Im Filterbereich finden wir 12dB oder 24dB Lowpass, 12dB Bandpass und 12dB Highpass.
Eine Modulations-Matrix mit vier Slots steht zur Verfügung. Hier können die Sources Velocity, KBD Track, Pitch Bend, MOD.Wheel mit den Destinations Pitch, OSC2 Tune, OSC1 Control1, Noise Level, CutOff, Amp, Pan und LFO2 Frequency verknüpft werden.
Unter dem Strich kann die Tonerzeugung des MicroKORGs also alles, was man zum Programmieren von klassischen, analogen Synthesizer-Sounds braucht, und das ist auch schon der erste Teil des Erfolgsgeheimnisses. Während andere Keyboards in dieser Preisklasse meist nur Sounds zustande bringen, die man mit teureren Instrumenten wesentlich besser hinbekäme, kann der MicroKORG in Sachen Synthese mit den Großen voll mithalten. Einzig an der Zahl der Stimmen wurde gespart. Während die Topmodelle unter den VA Synths bis zu 80 Stimmen bieten, hat der MicroKORG halt nur vier, was aber für viele Zwecke voll ausreicht.
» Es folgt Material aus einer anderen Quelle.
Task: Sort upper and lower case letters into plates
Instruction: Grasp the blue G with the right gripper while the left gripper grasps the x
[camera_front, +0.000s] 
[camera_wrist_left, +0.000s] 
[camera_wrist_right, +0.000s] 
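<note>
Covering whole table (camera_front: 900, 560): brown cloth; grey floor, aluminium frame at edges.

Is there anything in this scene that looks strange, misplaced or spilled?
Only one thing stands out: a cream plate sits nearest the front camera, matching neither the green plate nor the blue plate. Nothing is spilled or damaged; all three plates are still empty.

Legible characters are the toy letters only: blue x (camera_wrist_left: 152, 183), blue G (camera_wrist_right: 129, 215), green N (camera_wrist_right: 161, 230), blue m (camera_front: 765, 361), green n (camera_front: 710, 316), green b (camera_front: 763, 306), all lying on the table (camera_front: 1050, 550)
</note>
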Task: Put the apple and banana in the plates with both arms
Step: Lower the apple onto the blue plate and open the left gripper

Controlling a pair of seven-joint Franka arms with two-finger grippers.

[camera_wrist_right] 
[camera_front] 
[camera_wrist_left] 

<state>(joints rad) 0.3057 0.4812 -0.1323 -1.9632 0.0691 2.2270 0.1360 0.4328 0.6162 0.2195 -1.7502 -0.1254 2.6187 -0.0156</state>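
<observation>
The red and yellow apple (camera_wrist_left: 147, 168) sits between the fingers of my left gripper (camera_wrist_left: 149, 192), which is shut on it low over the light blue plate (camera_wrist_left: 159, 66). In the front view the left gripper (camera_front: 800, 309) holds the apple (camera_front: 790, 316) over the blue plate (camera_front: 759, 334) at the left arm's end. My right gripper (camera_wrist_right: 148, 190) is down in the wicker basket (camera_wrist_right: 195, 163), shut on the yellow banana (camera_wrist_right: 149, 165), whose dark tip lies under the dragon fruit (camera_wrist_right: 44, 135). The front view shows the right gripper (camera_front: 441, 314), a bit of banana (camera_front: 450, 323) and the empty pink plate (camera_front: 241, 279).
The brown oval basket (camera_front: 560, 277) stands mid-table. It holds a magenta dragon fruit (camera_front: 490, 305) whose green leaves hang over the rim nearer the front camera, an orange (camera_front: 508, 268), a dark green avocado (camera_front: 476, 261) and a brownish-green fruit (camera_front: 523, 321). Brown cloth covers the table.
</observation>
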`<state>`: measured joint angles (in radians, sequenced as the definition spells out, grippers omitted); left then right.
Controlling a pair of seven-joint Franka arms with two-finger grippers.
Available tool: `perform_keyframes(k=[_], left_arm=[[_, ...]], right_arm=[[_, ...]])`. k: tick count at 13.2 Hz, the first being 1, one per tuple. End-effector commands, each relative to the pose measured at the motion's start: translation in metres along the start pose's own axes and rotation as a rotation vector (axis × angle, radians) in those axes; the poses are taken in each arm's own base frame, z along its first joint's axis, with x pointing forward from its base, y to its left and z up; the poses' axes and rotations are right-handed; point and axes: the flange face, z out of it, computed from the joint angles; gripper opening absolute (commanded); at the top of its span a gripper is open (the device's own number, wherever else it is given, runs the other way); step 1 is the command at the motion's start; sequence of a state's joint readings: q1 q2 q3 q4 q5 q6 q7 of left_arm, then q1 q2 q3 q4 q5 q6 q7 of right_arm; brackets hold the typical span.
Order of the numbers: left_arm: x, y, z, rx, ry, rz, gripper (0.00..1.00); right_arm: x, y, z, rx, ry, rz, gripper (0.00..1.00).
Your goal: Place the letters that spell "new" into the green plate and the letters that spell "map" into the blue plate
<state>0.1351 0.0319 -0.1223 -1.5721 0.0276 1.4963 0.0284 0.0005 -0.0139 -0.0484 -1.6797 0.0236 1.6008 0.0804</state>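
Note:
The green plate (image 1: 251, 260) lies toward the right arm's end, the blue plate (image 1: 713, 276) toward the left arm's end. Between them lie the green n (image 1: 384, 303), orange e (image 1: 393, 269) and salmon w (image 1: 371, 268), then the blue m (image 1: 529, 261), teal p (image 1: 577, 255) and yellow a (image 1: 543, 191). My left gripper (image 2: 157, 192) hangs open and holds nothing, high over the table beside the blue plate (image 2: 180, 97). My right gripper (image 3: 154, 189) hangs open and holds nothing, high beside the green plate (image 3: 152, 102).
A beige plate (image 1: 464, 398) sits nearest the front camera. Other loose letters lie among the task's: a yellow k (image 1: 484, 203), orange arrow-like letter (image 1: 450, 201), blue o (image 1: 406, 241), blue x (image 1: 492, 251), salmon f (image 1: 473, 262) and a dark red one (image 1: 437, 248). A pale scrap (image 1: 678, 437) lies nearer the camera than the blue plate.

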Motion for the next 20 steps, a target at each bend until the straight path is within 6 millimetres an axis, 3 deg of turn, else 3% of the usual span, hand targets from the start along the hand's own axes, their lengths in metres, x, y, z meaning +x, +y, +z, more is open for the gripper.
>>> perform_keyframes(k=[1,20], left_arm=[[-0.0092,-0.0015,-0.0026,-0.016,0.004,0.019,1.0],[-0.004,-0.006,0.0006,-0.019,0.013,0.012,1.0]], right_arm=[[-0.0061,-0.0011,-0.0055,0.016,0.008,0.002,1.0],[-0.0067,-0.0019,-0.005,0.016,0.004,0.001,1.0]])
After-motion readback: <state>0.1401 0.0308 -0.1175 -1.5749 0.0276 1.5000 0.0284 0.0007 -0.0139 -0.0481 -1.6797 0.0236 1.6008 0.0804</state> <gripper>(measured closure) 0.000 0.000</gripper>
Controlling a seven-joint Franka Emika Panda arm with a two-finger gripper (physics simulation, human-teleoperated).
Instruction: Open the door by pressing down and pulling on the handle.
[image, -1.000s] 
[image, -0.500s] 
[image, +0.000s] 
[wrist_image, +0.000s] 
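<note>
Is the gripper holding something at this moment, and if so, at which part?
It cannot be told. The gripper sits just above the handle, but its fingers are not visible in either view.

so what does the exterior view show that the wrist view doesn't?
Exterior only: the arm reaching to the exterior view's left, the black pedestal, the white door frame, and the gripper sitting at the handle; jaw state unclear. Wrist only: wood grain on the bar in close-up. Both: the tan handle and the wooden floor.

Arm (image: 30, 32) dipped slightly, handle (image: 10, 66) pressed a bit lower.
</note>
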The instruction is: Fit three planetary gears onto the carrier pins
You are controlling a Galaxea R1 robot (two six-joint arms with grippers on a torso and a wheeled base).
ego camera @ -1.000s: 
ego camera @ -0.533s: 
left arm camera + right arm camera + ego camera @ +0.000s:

Bedienkonzept Wo außerdem noch gespart wurde, ist die Bedienoberfläche. Da Potis, Taster, Fader und Displays bei der Hardwareherstellung stets sehr auf den Preis schlagen, hat KORG sich ein intelligentes Konzept ausgedacht, das mit wenigen Elementen auskommt und trotzdem eine komfortable Bedienung ermöglicht. Obwohl es nur ein 3-Zeichen-Display, neun Drehknöpfe und 15 Taster gibt, lässt sich der Synth sehr einfach und schnell programmieren. Eine zentrale Rolle spielt hier die auf das Gehäuse gedruckte Parametertabelle in Verbindung mit den zwei großen Datenrädern und den fünf Drehreglern. Hier findet man alle Soundparameter und kann sie sofort anwählen, ohne durch irgendwelche Menüs zu steppen.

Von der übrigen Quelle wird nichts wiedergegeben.